[Dataset items]
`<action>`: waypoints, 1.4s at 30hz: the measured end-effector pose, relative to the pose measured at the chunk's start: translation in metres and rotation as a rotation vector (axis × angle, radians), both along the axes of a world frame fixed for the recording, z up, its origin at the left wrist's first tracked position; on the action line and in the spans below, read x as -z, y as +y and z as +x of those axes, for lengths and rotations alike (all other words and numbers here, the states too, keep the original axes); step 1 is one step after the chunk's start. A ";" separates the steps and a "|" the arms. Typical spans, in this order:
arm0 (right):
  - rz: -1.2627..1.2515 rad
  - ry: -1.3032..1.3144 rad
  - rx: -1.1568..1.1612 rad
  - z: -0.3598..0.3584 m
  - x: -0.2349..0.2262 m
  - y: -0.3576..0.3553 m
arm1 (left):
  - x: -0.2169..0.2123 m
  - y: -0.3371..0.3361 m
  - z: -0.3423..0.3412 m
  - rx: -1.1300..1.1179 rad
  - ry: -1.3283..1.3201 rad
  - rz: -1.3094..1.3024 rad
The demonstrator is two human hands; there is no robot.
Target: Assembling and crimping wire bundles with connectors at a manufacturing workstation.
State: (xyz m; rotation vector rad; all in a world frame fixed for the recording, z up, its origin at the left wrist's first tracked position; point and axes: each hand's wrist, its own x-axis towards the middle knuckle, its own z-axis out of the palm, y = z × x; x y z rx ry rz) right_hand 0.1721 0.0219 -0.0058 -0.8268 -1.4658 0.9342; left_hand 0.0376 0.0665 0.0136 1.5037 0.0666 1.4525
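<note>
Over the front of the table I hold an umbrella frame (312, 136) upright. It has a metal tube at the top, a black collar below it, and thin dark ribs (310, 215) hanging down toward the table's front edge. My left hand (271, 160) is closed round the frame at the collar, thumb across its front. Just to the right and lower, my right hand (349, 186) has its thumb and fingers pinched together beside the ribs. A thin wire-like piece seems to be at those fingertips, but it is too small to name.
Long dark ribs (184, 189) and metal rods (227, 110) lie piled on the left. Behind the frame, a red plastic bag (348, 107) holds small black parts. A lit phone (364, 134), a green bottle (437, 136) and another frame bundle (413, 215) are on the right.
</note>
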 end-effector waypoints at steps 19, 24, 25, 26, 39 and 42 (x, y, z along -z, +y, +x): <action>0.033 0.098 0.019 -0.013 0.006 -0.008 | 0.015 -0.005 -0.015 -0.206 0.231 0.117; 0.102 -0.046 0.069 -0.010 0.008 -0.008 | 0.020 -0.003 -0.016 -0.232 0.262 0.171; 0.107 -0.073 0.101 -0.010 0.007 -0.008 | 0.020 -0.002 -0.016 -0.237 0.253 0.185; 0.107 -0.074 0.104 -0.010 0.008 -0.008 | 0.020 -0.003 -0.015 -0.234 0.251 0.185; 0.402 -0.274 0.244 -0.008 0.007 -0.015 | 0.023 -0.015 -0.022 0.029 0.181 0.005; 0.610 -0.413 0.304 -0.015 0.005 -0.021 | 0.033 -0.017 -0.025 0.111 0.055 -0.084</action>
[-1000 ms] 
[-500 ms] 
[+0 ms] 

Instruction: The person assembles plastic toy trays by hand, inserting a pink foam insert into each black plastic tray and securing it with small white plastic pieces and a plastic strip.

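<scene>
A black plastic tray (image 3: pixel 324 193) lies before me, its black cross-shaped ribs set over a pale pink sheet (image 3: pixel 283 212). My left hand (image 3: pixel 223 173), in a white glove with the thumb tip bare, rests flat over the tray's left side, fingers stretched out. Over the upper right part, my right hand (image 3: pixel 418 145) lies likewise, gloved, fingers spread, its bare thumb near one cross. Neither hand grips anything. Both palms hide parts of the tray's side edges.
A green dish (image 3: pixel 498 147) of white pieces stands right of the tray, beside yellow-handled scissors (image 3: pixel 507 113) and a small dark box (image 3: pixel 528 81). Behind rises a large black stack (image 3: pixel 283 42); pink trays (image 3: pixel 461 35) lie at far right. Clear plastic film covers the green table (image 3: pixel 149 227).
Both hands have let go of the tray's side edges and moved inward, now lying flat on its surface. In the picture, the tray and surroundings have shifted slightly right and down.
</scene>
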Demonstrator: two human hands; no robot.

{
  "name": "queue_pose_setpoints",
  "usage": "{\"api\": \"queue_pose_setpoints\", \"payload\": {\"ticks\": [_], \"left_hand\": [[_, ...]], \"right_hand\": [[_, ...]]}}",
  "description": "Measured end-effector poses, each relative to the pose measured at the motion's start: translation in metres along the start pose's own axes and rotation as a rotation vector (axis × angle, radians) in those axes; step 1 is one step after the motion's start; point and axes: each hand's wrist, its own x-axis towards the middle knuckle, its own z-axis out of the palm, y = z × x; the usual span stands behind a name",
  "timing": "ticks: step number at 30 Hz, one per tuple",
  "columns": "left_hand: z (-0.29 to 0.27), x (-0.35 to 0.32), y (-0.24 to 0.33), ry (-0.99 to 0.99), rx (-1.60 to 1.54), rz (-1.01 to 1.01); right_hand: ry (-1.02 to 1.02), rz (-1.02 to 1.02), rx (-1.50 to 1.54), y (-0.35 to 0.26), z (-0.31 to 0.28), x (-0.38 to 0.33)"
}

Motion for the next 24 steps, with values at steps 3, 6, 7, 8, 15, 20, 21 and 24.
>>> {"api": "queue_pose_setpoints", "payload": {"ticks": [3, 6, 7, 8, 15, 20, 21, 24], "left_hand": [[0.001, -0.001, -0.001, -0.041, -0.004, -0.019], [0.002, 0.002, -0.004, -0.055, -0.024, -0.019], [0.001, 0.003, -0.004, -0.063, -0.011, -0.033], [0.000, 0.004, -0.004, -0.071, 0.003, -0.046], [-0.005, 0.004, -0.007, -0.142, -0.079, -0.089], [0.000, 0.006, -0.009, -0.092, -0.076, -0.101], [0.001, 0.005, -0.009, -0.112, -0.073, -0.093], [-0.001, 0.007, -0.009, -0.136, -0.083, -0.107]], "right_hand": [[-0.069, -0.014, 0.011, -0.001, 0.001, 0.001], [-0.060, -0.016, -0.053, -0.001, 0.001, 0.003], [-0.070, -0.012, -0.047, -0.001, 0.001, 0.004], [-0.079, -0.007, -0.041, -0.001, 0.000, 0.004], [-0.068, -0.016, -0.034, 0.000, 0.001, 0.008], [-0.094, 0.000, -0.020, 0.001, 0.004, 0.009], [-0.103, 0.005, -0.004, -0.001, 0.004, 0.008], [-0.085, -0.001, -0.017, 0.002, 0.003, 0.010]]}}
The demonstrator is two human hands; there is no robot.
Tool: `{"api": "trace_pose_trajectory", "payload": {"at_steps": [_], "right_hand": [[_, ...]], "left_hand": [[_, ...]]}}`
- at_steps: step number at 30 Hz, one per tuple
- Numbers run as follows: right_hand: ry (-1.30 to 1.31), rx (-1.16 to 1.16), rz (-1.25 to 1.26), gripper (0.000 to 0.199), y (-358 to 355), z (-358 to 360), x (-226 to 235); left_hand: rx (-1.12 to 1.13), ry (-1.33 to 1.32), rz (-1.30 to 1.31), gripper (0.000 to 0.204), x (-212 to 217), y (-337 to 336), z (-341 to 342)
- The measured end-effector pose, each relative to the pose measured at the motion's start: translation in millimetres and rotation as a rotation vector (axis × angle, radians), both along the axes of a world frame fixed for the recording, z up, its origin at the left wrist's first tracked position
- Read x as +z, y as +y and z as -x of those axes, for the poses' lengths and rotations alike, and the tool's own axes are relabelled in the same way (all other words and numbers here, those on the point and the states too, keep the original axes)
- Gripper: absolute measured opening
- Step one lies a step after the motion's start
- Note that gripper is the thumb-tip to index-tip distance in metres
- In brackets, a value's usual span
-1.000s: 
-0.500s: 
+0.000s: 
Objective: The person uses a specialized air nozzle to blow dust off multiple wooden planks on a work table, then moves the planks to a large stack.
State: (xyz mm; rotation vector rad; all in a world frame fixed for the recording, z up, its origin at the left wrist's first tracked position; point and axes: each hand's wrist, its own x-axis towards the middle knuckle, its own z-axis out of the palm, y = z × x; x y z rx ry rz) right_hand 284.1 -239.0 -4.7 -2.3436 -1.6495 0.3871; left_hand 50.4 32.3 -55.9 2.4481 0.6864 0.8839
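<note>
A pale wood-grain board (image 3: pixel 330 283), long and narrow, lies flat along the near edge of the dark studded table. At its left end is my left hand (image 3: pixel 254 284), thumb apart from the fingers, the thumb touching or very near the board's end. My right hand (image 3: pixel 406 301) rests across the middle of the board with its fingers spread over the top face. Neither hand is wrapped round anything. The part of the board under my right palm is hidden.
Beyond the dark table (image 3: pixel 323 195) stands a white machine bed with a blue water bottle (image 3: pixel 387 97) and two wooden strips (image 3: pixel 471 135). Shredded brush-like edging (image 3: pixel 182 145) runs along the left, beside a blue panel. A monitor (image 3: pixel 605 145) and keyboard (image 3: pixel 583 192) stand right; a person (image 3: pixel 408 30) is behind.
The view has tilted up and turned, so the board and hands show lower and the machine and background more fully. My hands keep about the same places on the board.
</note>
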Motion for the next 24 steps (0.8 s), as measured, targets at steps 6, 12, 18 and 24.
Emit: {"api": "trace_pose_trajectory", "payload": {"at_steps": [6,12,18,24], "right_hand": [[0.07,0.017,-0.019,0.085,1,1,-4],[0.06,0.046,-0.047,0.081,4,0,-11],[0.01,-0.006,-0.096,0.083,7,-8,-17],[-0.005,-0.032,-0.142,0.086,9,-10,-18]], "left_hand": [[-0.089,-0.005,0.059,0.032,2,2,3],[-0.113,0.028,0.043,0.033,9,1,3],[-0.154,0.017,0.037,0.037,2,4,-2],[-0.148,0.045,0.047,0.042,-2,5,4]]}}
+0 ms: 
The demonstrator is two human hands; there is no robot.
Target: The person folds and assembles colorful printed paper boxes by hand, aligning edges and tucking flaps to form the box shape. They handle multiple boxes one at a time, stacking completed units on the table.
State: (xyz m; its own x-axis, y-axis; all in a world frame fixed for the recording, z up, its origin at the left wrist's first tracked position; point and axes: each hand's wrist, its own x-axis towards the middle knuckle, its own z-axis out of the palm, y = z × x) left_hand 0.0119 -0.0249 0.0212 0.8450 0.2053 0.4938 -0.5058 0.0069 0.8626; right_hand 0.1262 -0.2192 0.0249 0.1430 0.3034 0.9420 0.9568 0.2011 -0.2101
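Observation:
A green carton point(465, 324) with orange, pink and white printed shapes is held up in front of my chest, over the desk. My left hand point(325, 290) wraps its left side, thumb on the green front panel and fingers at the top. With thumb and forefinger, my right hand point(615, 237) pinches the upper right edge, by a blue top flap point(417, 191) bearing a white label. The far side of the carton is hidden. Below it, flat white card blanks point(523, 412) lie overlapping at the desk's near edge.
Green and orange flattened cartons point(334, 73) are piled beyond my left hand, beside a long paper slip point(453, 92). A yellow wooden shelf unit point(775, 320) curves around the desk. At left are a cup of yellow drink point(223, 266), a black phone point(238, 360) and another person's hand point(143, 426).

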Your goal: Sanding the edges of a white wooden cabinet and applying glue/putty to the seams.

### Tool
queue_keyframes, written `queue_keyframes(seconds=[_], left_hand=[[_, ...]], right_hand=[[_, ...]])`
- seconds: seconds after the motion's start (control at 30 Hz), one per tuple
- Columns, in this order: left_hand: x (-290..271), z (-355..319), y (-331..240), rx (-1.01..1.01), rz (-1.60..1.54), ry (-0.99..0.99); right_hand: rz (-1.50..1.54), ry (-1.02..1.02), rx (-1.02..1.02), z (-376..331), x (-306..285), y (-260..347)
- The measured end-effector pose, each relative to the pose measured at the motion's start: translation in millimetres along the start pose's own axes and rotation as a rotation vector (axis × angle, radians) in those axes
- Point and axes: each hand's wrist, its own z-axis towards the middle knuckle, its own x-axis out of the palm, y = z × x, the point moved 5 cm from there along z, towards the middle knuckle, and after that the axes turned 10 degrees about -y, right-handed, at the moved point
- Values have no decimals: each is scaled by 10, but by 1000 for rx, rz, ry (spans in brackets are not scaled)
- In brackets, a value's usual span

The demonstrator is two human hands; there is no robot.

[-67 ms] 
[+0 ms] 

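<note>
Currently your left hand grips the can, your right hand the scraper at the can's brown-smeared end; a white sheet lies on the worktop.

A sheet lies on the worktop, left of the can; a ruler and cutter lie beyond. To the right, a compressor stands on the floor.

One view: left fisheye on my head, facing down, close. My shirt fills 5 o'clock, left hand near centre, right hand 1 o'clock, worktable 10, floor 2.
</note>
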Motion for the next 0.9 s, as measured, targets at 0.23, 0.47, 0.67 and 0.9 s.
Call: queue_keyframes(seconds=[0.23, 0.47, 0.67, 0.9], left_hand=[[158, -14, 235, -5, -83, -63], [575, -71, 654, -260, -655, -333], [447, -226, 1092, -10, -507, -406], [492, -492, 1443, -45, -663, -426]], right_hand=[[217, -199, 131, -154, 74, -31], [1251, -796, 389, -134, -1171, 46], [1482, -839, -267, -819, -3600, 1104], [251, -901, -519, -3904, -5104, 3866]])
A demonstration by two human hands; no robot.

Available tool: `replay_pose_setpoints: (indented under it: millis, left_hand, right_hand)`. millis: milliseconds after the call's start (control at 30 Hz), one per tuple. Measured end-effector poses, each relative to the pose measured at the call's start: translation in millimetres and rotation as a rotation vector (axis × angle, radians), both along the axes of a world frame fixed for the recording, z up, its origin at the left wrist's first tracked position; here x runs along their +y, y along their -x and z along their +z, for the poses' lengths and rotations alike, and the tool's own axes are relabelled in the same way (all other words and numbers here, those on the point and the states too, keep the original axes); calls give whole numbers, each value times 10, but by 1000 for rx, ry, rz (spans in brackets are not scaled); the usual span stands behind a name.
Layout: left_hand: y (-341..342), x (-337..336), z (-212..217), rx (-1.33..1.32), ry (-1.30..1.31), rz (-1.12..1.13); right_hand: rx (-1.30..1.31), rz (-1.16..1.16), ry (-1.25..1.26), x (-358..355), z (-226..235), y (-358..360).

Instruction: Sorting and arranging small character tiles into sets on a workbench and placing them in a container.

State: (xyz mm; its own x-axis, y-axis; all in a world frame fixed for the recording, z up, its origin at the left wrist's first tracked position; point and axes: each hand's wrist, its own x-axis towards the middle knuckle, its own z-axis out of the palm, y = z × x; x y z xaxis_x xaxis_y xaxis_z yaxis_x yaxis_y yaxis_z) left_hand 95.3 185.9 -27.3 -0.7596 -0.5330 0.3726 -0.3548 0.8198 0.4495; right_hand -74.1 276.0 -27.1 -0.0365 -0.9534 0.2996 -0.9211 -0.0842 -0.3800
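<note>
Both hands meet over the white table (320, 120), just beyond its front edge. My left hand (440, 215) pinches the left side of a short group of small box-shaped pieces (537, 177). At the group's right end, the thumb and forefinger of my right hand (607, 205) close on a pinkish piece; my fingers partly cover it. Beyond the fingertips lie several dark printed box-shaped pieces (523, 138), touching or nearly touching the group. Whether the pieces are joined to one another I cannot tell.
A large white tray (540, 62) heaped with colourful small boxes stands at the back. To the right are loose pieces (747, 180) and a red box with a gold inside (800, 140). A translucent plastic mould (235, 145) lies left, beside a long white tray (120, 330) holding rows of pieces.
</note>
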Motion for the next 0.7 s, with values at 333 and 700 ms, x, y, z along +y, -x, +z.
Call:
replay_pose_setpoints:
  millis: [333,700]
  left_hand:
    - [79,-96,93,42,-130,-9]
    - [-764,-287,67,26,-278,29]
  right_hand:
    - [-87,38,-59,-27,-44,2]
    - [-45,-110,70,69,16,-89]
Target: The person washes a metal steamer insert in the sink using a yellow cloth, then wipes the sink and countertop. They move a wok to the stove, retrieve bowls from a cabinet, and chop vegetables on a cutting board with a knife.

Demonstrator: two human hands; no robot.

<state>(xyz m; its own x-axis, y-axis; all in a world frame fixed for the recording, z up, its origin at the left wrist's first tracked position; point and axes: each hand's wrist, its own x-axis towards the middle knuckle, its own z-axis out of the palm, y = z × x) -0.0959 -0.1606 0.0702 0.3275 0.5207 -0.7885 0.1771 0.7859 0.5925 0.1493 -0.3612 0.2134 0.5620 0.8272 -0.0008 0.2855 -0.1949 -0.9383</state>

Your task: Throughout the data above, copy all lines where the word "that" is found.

Result of this exercise:
- Note that gripper is the thumb-tip to index-tip distance in metres
- Point and axes: each hand's wrist, its own z-axis towards the middle knuckle, its own x-axis out of the palm, y = z × x, the point moved 5 cm from there along z, towards the middle knuckle, and after that the axes turned 10 degrees about -y, right-handed, at the moved point

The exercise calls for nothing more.